TASK REQUIREMENTS: Write out exactly the lines of the entries below, from the first through the line containing "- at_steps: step", and nothing beyond them.

--*--

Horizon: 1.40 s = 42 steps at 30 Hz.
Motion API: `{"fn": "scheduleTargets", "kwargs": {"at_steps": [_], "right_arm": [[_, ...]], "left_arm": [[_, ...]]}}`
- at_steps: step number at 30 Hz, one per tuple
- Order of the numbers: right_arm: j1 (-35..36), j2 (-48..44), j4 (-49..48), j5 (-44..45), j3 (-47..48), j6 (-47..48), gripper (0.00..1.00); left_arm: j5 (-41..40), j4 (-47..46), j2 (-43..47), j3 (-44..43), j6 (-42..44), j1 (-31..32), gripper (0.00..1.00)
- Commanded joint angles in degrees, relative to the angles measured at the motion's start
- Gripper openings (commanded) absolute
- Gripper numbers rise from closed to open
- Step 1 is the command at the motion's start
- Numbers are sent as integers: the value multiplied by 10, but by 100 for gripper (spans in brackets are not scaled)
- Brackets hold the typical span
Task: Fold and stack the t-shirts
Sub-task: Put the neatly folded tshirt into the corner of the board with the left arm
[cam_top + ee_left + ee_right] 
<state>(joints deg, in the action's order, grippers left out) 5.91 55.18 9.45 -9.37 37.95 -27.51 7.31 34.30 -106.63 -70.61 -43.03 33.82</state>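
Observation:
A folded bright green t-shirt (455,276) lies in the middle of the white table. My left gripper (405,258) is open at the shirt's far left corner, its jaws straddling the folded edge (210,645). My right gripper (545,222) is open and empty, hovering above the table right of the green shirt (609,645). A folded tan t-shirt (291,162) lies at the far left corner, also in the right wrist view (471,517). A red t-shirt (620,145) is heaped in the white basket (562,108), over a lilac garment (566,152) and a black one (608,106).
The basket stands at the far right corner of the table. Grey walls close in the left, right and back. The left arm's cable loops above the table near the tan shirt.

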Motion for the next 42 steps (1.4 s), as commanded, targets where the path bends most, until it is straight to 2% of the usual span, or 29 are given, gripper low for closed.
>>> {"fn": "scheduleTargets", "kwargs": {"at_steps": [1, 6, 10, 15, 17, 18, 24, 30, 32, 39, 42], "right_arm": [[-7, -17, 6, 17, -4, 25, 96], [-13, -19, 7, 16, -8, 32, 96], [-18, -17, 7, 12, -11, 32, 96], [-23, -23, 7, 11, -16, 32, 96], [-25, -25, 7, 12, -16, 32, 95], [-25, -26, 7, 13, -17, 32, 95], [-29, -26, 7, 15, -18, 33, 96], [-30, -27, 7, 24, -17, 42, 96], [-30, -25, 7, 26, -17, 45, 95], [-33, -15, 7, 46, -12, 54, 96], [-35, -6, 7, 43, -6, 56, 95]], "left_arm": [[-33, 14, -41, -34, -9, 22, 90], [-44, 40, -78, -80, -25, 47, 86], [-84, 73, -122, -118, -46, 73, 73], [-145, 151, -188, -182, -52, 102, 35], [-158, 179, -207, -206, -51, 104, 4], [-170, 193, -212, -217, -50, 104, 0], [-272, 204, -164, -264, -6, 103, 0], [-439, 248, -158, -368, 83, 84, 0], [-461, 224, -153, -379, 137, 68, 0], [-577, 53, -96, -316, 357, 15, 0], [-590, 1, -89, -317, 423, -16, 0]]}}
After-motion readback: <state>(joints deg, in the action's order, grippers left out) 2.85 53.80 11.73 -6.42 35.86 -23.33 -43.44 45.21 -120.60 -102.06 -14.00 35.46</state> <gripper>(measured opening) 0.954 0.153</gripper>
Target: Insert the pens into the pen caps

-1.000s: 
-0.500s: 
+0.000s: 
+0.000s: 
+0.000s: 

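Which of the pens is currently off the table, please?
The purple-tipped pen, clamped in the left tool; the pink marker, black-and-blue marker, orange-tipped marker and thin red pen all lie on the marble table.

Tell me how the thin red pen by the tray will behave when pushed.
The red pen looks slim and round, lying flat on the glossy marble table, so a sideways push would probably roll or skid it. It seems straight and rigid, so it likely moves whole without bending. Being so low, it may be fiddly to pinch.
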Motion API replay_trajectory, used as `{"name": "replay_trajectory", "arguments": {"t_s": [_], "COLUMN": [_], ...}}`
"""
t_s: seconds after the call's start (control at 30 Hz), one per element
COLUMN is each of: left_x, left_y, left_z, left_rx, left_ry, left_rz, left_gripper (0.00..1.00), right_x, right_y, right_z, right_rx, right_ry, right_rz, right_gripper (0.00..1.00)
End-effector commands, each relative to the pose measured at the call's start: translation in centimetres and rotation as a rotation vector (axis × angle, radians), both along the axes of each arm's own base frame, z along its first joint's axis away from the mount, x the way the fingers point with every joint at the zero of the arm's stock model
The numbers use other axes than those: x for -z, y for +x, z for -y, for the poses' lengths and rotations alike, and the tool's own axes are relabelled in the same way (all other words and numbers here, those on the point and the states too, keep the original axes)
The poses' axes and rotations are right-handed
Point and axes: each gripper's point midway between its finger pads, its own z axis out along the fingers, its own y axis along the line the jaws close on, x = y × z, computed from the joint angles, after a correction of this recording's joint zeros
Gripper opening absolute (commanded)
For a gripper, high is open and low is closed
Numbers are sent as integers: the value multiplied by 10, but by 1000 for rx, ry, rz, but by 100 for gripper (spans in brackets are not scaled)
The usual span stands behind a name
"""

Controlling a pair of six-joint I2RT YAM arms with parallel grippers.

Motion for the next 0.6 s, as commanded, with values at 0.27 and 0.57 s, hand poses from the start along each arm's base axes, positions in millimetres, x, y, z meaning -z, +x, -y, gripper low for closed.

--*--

ANSWER FOR THIS EXERCISE:
Horizon: 1.40 s = 42 steps at 30 Hz.
Motion API: `{"fn": "scheduleTargets", "kwargs": {"at_steps": [_], "right_arm": [[_, ...]], "left_arm": [[_, ...]]}}`
- at_steps: step number at 30 Hz, one per tuple

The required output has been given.